他们这边在明争暗斗,另一边倒是聊得热火朝天,不知谁说了句什么,俞风和便在一旁感叹:“我们俞家从来就是人丁稀薄,到如今也只有我这一支。便是我有几个兄弟,都没能养下来。”
石方巳端水端得心累,想要分散二人的注意力,见此忙插了句口,可他声音不大,对面聊得热火朝天,竟一时没人注意到。
林遐抢着翻译:“大哥说西户!”
这没头没脑的一句话,搞得举座愕然,都看向石方巳。
石方巳一时有些尴尬,张了张嘴,没出声,又转向周行,示意他给翻译翻译。
周行放下筷子,慢悠悠开口:“大哥说的是‘析户’。适才俞夫子说,俞家人丁稀薄。大哥的意思是,就算俞家人丁兴旺,按照现行的开皇律,也是要强行析籍分户,分下来其实照样只是这几个人而已。”
石方巳笑着点点头,他就是这个意思。
周行得意至极,却看也不看林遐,又夹了一筷子菜喂给石方巳:“大哥,来,小心烫。”
林遐翻个白眼,气得只顾扒饭。
“皇帝这么做还不是为了收粮而已,之前将古三斗变作今一斗,白白叫我们多交了多少税赋。”俞在渚接口道,小错儿乖乖坐在她怀里,吃着手指,时不时被阿娘投喂一口。
而俞无筌在邹明安怀里却不安分,老是伸手要抓吃的。
石方巳一眼看到,跟周行嘟哝了一句。
周行笑道:“鹿娃,你去另拿个高凳,让小筌儿自己坐吧,邹娘子也好吃饭。”
邹明安忙道:“可不能纵容这孩子,给她坐上席来,她会霍霍的。”
“便由她霍霍吧,今日席间都是自己人,不打紧的。”周行劝道。
石初程早已拿了个凳子回来,却放在自己旁边:“小筌儿坐小舅父旁边好不好?”
俞无筌立时从邹明安怀里滑了下来,奔她小舅父去了。
俞风和喝了两杯酒,说起之前在长安的见闻:“我离开长安的时候,关中又起了饥荒,朝廷竟不放粮。”

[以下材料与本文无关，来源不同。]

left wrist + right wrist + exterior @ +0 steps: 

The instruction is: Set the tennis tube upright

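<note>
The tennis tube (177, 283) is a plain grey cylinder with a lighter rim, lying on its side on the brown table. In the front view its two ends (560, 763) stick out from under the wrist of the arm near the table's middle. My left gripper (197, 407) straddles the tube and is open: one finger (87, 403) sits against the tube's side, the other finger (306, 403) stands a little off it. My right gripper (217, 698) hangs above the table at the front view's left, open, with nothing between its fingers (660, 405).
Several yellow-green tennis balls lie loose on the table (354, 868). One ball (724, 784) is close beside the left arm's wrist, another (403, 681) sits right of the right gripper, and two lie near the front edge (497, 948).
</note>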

“不是有义仓吗,说丰年将粮食放在义仓,有官府照看着,灾年便可以去领粮食的,”邹明安又转头问俞在渚,“我记得咱们当年也是交过粮的。”
俞风和冷哼:“义仓!而今都是朝廷的官仓了,反正我离开长安的时候,看到很多老百姓就饿死在粮仓附近!北周的旧仓倒是开了,想吃,也得掏钱买。”
林遐惊呼:“北周!北周不是都亡了十来年了吗?”
万钟也是诧异:“十几二十年前的陈米,竟还能吃吗?”
诸人都是摇头叹息。
“我和阿娘之前还讨论过,要不要举家重回长安,幸而没有动身,”俞在渚将一块萝卜夹成了小块喂给小错儿,“却不知这朝廷不放粮,关中的百姓可怎么办?”
俞风和将一杯酒一口喝了:“皇帝下了明旨,让老百姓去洛阳就食,皇帝自己也带着百官去洛阳。”

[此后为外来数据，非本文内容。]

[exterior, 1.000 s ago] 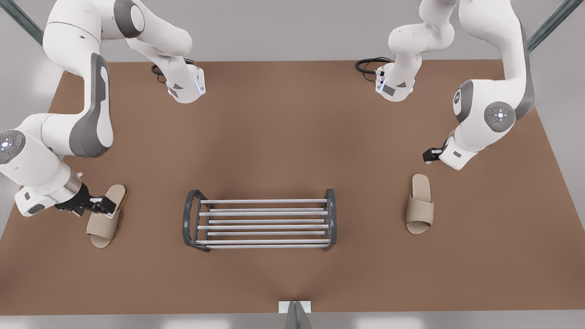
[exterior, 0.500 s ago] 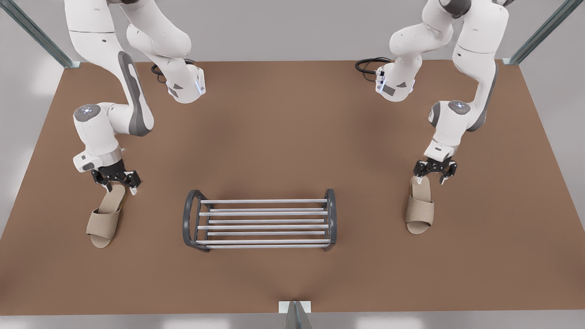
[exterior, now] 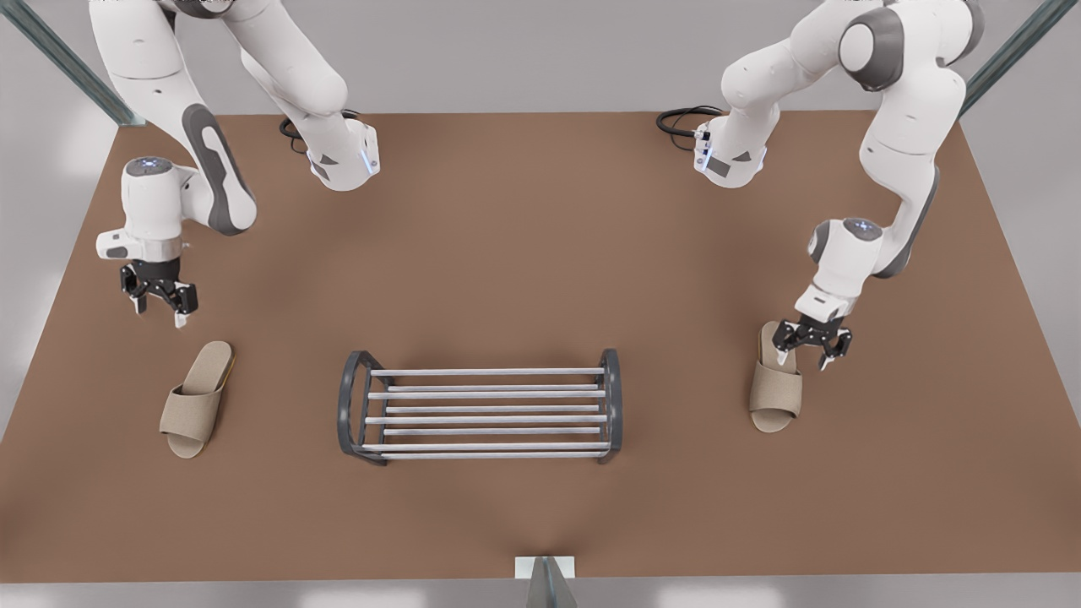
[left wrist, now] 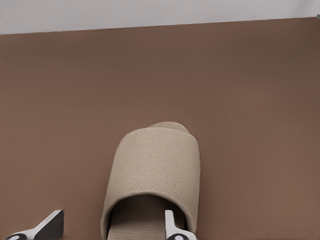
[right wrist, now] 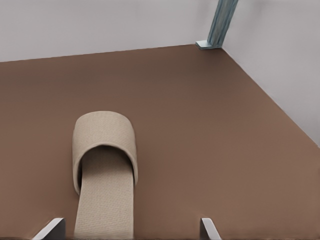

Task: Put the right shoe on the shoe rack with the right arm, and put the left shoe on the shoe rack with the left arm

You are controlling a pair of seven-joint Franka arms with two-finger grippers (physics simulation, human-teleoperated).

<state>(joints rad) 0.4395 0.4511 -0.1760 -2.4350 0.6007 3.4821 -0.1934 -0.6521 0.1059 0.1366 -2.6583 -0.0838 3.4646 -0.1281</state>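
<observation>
l claw [exterior: 806,350] open over left shoe [exterior: 775,393], heel part-hid, r claw [exterior: 158,309] open, both empty

No text, label, brand, number or sign can be read anywhere in these views. The two beige slippers, the shoe rack [exterior: 480,408] with its silver bars, the brown table [exterior: 540,279] and the white arms all carry plain surfaces. The round grey joint cover on each arm's wrist shows small lit dots, but they form no legible mark.
</observation>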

万钟道:“此事我也听说了,据说皇帝在路上碰到百姓,见到百姓惨状,都落泪了。”
林遐冷笑:“哭有个屁用,惺惺作态!俞老爷子,等你当上了官,得见天子,定要当面跟他说道说道。”
林遐这话可谓哪壶不开提哪壶,俞风和数载蹉跎,明显是无功而返,她这么说,若是换个多心的,只怕就要觉得她是在嘲讽了。
万钟在旁想要阻止,却也来不及了。
所幸俞风和知道林遐向来心直口快,倒也不以为意,当下有些黯然道:“做官的事情,这辈子我也不去想了。没那个命,我都五十好几了,属于花点钱就可以免徭役的人了,以后就安安心心在蜀中终老吧。”
正说着,院门外传来敲门声。
石初程忙去应门。
石方巳疑惑地看向周行,那意思是——
“还请了谁吗?”
周行也是茫然摇头:“没别人了呀。”
说着,石初程已经陪着来客进来了。
众人齐齐看去,只见来客一身的贵气,迈着方步走在石初程的前面,颇有些目中无人的架势。
“鹿娃,这位是......?”周行问道。
石初程笑着介绍:“这是我昔日同窗崔秀,刚从长安回来。”
崔秀拱手:“不请自来,叨扰了。”
周行道:“鹿娃,还不赶紧添座,请崔郎君一同用餐。”
林遐笑道:“崔郎君也是刚从长安回来,不知同俞老爷子有没有半路上碰到?”
“说来也巧,我同俞老爷子正是一同从长安回到蜀中的。”崔秀挨着石初程坐下。